# Using a Kerchunk catalog to open the GAMAR archive

In this example, we use a Kerchunk catalog generated on the HPC infrastructure. The same workflow can then open the data either directly on the HPC filesystem, or over HTTPS using the DATARMOR export service that exposes /scale/project/lops-oh-fair2adapt/ at https://data-fair2adapt.ifremer.fr/



Here are the list of kerchunk files created by fred

#open_virtual_dataset version using ds.virtualize.to_kerchunk(outfile, format="json")
#KERCHUNK_CATALOG='/scale/project/lops-oh-fair2adapt/fpaul/tmp/riomar.json'
#KERCHUNK_CATALOG='/scale/project/lops-oh-fair2adapt/fpaul/tmp/riomar_3months.json'
#KERCHUNK_CATALOG='https://data-fair2adapt.ifremer.fr/fpaul/tmp/riomar_3months.json'

#or, http urls inside (!timeout si depuis ifremer...):
#KERCHUNK_CATALOG='/scale/project/lops-oh-fair2adapt/fpaul/tmp/riomar_sed_web.json'  # timeout

#or, kerchunk multizarr version  KO / plot VIDE si time_counter != 0 !!
#KERCHUNK_CATALOG='/scale/project/lops-oh-fair2adapt/fpaul/tmp/riomar.kerchunk_multizarr.json'


In [None]:
%%time
import json
import fsspec
from pathlib import Path

#import fsspec
import xarray as xr

HPC_PREFIX    = "/scale/project/lops-oh-fair2adapt/"
HTTPS_PREFIX  = "https://data-fair2adapt.ifremer.fr/"
CATALOG_PATH  = "fpaul/tmp/riomar_3months.json"
OUT_PARQUET   = "riomar_3months_.parq"   # local parquet refs cache

def patch_kc_refs_inplace(kc, hpc_prefix=HPC_PREFIX, https_prefix=HTTPS_PREFIX):
    refs = kc.get("refs", kc.get("references"))
    if refs is None:
        raise KeyError("Can't find 'refs' (or 'references') in kerchunk JSON")

    def patch_target(x):
        if isinstance(x, str) and x.startswith(hpc_prefix):
            return https_prefix + x[len(hpc_prefix):]
        return x

    for k, v in list(refs.items()):
        if isinstance(v, list) and v and isinstance(v[0], str):
            refs[k] = [patch_target(v[0])] + v[1:]
        elif isinstance(v, str):
            refs[k] = patch_target(v)

    kc["refs"] = refs
    return kc


# ------------------------------
# 1) HPC mode: open directly
# ------------------------------
if Path(HPC_PREFIX).exists():
    KERCHUNK_CATALOG = HPC_PREFIX + CATALOG_PATH
    print("Running in HPC mode:", KERCHUNK_CATALOG)

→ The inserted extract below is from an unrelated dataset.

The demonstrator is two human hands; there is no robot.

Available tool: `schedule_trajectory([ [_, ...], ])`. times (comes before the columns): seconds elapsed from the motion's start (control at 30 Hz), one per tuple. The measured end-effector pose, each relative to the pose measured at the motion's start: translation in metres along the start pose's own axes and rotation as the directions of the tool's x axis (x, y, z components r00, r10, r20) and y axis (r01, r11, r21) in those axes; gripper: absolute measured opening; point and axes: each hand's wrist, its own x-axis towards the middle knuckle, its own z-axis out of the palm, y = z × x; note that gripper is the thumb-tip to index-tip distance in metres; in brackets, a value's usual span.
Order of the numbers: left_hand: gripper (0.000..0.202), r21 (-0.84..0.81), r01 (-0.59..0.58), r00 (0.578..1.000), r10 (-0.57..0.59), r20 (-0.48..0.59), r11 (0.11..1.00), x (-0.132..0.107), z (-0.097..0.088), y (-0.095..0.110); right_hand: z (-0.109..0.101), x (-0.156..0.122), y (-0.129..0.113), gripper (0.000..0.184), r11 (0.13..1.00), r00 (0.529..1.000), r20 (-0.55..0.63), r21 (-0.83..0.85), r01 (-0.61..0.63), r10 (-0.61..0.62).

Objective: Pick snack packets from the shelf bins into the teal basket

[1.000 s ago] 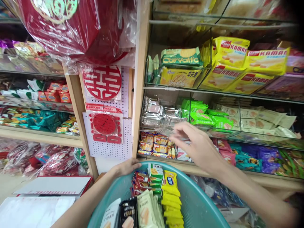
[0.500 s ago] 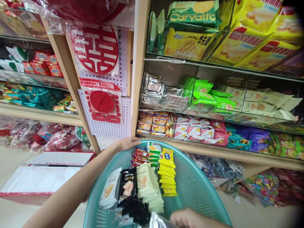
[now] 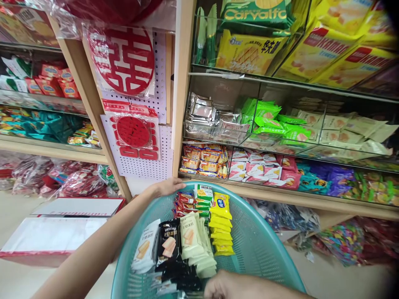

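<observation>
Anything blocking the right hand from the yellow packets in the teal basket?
Nothing visible does: only bare floor of the teal basket shows between the right hand and the near end of the yellow packets. The cream packets lie beside that gap, on its left.

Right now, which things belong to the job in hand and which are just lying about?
Job in hand:
teal basket
left hand, at its rim
right hand, low inside it
black packets, cream packets, yellow packets inside

Just about:
white-topped box at left
round red cutout, hanging
bagged goods at lower right
</observation>
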Motion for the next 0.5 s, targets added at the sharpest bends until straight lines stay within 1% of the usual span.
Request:
schedule_trajectory([
  [0.07,0.056,0.003,-0.006,1.000,0.006,0.000,1.000,0.000,0.000,0.001,0.003,0.007,0.010,0.010,0.998,0.997,-0.052,-0.017,-0.053,0.052],
  [0.1,0.056,0.004,-0.009,1.000,0.009,0.000,1.000,0.000,0.000,0.001,0.005,0.010,0.016,0.009,0.996,0.992,-0.098,-0.038,-0.085,0.081],
  [0.13,0.055,0.005,-0.011,1.000,0.011,0.000,1.000,0.000,-0.001,0.001,0.006,0.013,0.023,0.008,0.992,0.981,-0.171,-0.072,-0.105,0.091],
  [0.2,0.054,0.008,-0.012,1.000,0.012,-0.002,1.000,-0.001,-0.001,0.001,0.007,0.016,0.033,0.015,0.978,0.947,-0.311,-0.159,-0.132,0.078],
  [0.27,0.052,0.011,-0.010,1.000,0.010,-0.002,1.000,-0.001,-0.001,0.000,0.009,0.017,0.039,0.025,0.958,0.917,-0.396,-0.239,-0.156,0.050],
  [0.33,0.050,0.016,-0.013,1.000,0.013,-0.004,1.000,-0.001,-0.001,0.000,0.010,0.017,0.039,0.030,0.940,0.907,-0.416,-0.280,-0.193,0.062],
  [0.5,0.046,0.032,-0.020,1.000,0.021,-0.014,0.999,-0.002,-0.001,-0.001,0.011,0.015,0.033,0.023,0.926,0.886,-0.436,-0.245,-0.286,0.159],
])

    ds = xr.open_dataset(KERCHUNK_CATALOG, engine="kerchunk", chunks={})

# ------------------------------
# 2) HTTPS mode: prefer local parquet cache if present
# ------------------------------
else:
    KERCHUNK_CATALOG = HTTPS_PREFIX + CATALOG_PATH
    print("Running in HTTPS mode:", KERCHUNK_CATALOG)

    # If parquet refs already exist locally, open them (fast path)
    # This part is commented since on the fly transformation is faster than loading the parquet file in actual config
    # (check why at some point) 
    if False and Path(OUT_PARQUET).exists():
    #if Path(OUT_PARQUET).exists():
        print(f"✅ Found local parquet refs: ./{OUT_PARQUET} -> opening that")
        xr.open_dataset(OUT_PARQUET, engine="kerchunk", chunks={})

    # Else: fetch JSON, patch refs to https, open, AND write parquet refs cache
    else:
        print(f"ℹ️ No local parquet refs found at ./{OUT_PARQUET} -> creating them from JSON")

        with fsspec.open(KERCHUNK_CATALOG, "rt") as f:
            kc = json.load(f)

        kc = patch_kc_refs_inplace(kc)

        # open now (from in-memory dict)
        ds = xr.open_dataset(kc, engine="kerchunk", chunks={})

        # write parquet refs cache for next time
        import kerchunk.df as kcdf
        kcdf.refs_to_dataframe(kc, OUT_PARQUET)
        print("✅ Wrote kerchunk parquet refs to:", OUT_PARQUET)

ds

Running in HTTPS mode: https://data-fair2adapt.ifremer.fr/fpaul/tmp/riomar_3months.json
ℹ️ No local parquet refs found at ./riomar_3months_.parq -> creating them from JSON


## Create the region interest fro the demo
The demo requires region of `x_rho =slice(390,452), y_rho =slice(400,430) )[['temp','salt','zeta']]`
We create small slice of it and save it to local to make some regridding test on the next notebook 'simple_regrid.ipynb'


In [None]:
n=5
small_ds=ds.isel(x_rho =slice(390-n,452+n), 
                 y_rho =slice(400-n,430+n),
                 time_counter=0
                 #slice(0,10)
                )[['temp','salt','zeta']]#chunk(chunks={"time_counter":"10M"}).persist() 

In [None]:
%%time
small_ds=small_ds.persist()

In [None]:
small_ds.to_zarr('/Users/todaka/data/RIOMAR/small.zarr',mode='w')

In [None]:
#small_ds=ds.isel(x_rho =slice(390,452), y_rho =slice(400,430) )[['temp','salt','zeta']].chunk(chunks={"time_counter":"10M"}).compute()
small_ds=ds.isel(time_counter=1, s_rho=0)[['temp']].compute()
small_ds

In [None]:
small_ds.temp.plot(y='nav_lat_rho', x='nav_lon_rho', ylim=(42, 52))

In [None]:
small_ds.temp.isel(x_rho =slice(390,452),y_rho =slice(400,430)).plot(y='nav_lat_rho', x='nav_lon_rho', ylim=(47, 47.5))